Barb and Star Go to Vista Del Mar is no Bridesmaids, but it is pretty funny. Dornan, who usually plays psychopaths (The Fall) or kinky assholes (Fifty Shades of Grey) goes all in playing against type as a bad guy with a secret heart of gold. He even has his own musical number!
Barb and Star won't blow your socks off, but it's worth a watch.
Grade: B
***
Archive 81
Archive 81 had a lot of promise, but didn't quite pan out the way I hoped. Starring the magnetic Mamoudou Athie as Dan Turner, a film archivist who is hired to restore a collection of video tapes burned in a fire, Archive 81 has been compared to The Ring, Rosemary's Baby, and other horror films that delve into the occult and/or ghostly media.

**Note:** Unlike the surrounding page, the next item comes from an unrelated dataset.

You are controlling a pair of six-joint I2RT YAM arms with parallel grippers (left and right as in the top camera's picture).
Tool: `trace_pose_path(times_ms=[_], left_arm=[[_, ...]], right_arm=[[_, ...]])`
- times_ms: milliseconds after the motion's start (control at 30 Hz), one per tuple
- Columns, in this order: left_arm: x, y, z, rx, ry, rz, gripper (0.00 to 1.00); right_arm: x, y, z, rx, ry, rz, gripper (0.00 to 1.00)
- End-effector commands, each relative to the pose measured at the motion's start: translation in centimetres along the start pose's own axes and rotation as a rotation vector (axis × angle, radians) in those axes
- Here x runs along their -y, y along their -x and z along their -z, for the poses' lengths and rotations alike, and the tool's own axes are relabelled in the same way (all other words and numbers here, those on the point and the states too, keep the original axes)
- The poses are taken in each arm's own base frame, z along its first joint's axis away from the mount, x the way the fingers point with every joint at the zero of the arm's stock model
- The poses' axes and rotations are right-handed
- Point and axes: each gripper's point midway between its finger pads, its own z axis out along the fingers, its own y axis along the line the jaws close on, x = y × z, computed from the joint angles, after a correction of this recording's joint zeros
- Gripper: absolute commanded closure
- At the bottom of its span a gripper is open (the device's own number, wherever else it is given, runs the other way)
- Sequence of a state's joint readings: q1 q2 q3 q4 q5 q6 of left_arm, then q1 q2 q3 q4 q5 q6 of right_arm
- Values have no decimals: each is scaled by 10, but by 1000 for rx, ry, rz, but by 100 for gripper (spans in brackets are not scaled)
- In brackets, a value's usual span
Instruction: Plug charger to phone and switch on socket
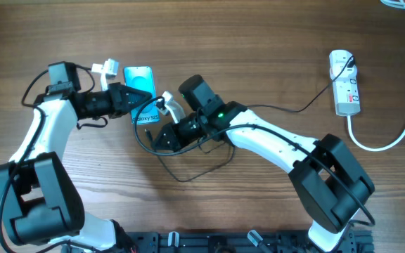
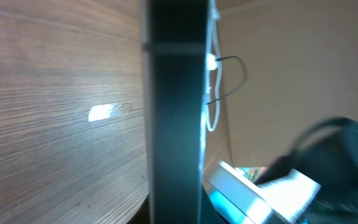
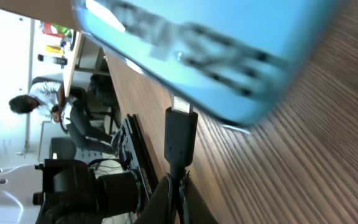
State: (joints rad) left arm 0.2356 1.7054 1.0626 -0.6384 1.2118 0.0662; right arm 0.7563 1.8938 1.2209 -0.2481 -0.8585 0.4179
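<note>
Overhead, my left hand is closed, its tip over the phone, which lies screen-up on the surface. My right hand pinches the charger, whose black cable runs to the socket far right. From the left wrist, a dark bar blocks the middle. From the right wrist, the connector touches the blurred teal phone's edge. I cannot tell if it is seated.

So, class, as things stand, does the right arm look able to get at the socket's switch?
Probably, though not yet: nothing stands between the right gripper and the socket, but its jaws are shut on the charger plug at the end of the phone, so it must release first.
</note>
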Motion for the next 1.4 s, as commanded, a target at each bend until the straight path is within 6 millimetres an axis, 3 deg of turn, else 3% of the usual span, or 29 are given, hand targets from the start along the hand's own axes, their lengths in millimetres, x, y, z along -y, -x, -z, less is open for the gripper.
trace_pose_path(times_ms=[0,233,367,533,733,933,1367], left_arm=[[22,1,9,28,-136,-102,96],[24,0,6,18,-141,-108,96],[24,-1,5,16,-138,-108,96],[24,-1,5,16,-137,-106,96],[24,-1,5,15,-138,-100,96],[24,-1,5,12,-138,-44,96],[24,0,5,12,-138,-46,96]], right_arm=[[-7,-8,8,6,-101,16,95],[-43,-3,-3,65,-121,118,96],[-37,1,-7,103,-197,129,96],[-29,21,-2,204,-263,110,96],[-32,35,1,267,-263,106,96],[-21,30,3,259,-313,63,96],[-34,23,-3,213,-234,79,96]])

The tapes that Dan restores were filmed by a young woman named Melody Pendras (Dina Shihabi) in 1994. Melody is doing an oral history project on the Visser building. It turns out that this building eventually burned down, which is why the tapes have the fire damage. Dan is intimately familiar with such tragedies as his house burned down when he was a kid, killing his parents and sister. Dan is disturbed to see that his own father, a psychiatrist, pops up in the videos. And he wonders why the fuck he was chosen to restore these tapes.

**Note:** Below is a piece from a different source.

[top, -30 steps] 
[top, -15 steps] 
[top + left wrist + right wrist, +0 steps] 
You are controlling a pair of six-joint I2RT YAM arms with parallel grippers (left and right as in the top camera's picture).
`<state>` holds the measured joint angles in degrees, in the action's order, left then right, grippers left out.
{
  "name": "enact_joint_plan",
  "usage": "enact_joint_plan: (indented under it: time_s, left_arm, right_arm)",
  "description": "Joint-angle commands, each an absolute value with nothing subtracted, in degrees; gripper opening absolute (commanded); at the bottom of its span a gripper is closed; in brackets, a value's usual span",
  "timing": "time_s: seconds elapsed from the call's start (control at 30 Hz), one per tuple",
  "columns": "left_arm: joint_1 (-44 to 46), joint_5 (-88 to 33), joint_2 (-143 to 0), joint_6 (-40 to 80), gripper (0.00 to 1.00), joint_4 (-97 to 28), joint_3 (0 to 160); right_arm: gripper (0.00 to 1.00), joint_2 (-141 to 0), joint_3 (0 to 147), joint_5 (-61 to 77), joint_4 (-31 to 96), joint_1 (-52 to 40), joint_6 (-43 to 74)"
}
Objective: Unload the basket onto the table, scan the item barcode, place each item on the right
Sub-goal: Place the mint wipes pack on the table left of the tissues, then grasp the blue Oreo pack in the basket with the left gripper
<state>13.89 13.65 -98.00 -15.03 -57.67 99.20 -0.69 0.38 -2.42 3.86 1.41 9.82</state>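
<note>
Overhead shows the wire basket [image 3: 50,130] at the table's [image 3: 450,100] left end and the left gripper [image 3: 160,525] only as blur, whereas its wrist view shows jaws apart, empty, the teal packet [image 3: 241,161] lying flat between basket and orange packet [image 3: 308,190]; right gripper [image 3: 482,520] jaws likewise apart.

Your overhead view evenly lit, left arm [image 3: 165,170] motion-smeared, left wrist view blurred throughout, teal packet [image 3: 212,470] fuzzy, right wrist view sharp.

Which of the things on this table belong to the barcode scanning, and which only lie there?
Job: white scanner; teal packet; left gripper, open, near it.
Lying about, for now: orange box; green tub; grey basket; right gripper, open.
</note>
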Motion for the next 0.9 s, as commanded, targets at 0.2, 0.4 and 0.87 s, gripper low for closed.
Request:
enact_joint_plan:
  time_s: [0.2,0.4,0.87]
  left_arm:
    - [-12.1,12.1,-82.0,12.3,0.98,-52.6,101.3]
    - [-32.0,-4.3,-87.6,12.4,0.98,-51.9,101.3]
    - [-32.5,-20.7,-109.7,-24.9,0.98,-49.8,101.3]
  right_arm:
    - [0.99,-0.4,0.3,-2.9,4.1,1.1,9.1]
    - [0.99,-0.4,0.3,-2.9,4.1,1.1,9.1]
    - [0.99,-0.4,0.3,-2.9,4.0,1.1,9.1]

Archive 81 is good, if convoluted. There are seances, cults, demons coming through TVs, paranoia, drugs, and more. I do think the series would have benefited from a tighter focus and a clearer story. It's hard to tell what the point was by the end of the 8 episodes (which definitely leave room open for another season). I wasn't really left with a message that I could digest. So I'll just say that Archive 81 is good, but not great.
Grade: B
***
Kingdom
Created by controversial (yet genius, in my opinion) filmmaker Lars von Trier, Kingdom is a Danish television series about a haunted hospital. It's usually talked about as if it's a horror series, but it's actually closer to a comedy/soap opera with a few light scares.

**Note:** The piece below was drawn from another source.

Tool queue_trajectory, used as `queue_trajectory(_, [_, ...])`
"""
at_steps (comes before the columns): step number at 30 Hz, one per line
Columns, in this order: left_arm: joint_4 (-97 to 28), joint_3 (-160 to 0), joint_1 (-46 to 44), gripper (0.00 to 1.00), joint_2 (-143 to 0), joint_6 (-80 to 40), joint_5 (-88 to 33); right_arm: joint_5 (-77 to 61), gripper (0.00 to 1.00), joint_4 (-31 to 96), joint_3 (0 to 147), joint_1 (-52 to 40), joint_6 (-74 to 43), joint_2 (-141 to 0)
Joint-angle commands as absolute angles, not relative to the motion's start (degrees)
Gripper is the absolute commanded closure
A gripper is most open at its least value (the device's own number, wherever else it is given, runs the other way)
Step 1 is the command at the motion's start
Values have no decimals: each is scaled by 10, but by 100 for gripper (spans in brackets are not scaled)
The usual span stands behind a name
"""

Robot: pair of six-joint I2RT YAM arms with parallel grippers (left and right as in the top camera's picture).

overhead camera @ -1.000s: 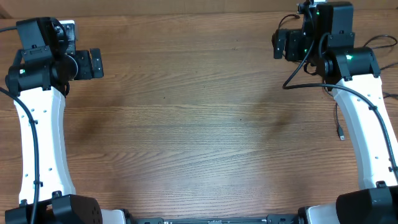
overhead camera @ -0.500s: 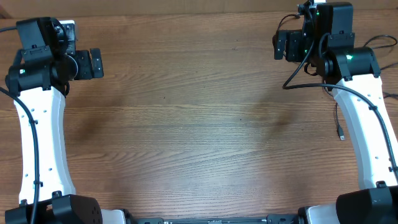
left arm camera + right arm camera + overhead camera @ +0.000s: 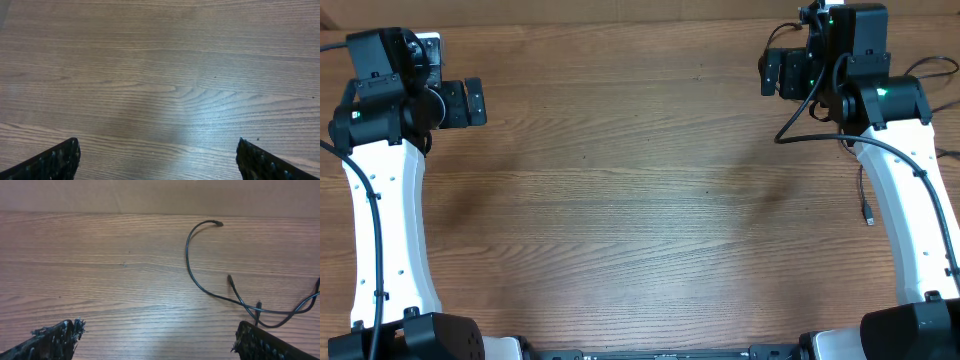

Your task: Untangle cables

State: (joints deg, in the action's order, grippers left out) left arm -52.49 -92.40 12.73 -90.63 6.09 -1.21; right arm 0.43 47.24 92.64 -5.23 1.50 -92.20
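Thin black cables (image 3: 200, 282) lie loose on the wooden table in the right wrist view, right of centre. They cross near my right finger, and three small plug ends show. In the overhead view one thin cable with a plug end (image 3: 866, 200) lies beside my right arm. My right gripper (image 3: 157, 330) is open and empty, apart from the cables; it is at the far right in the overhead view (image 3: 775, 72). My left gripper (image 3: 157, 150) is open and empty over bare wood, at the far left (image 3: 470, 102). No cable shows in the left wrist view.
The wooden table (image 3: 640, 200) fills the overhead view. More thin black cords (image 3: 942, 66) trail off the right edge behind my right arm. A pale wall or board (image 3: 160, 195) borders the table's far edge in the right wrist view.
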Motion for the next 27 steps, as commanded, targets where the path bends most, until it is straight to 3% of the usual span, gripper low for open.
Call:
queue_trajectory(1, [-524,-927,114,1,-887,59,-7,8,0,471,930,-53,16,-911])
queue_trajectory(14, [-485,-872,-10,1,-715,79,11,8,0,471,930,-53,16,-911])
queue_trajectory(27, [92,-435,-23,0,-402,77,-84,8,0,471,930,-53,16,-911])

I only watched the first season, which is 4 episodes, but man, enough wacky shit happens in just over 4 hours that I felt pretty satisfied by the end of it. The show follows various doctors and patients of Kingdom Hospital. An elderly woman keeps checking herself into the hospital (always with questionable symptoms) so she can help other patients commune with the dead. A doctor is pregnant with a fetus that grows at about 10x the normal rate, making her look 30 weeks pregnant in only 11 weeks. An insanely arrogant visiting neurosurgeon from Sweden makes life hell for everyone, but is still inducted into an "Old Boys" type society of doctors despite being a shitty surgeon and a shittier human being. A resident steals a corpse's head. You know, #JustHauntedHospitalThings
And at the end of each episode, von Trier himself comes out in a tuxedo during the closing credits to muse over what we just watched and the nature of life and death. I absolutely lost it the first time this happened and it was never not hilarious. Lars von Trier is basically if an internet troll was also a very talented--if deeply troubled--filmmaker. Y'all don't have to love him, because I love him enough for all of us. Even when he's on his bullshit, which is all the time.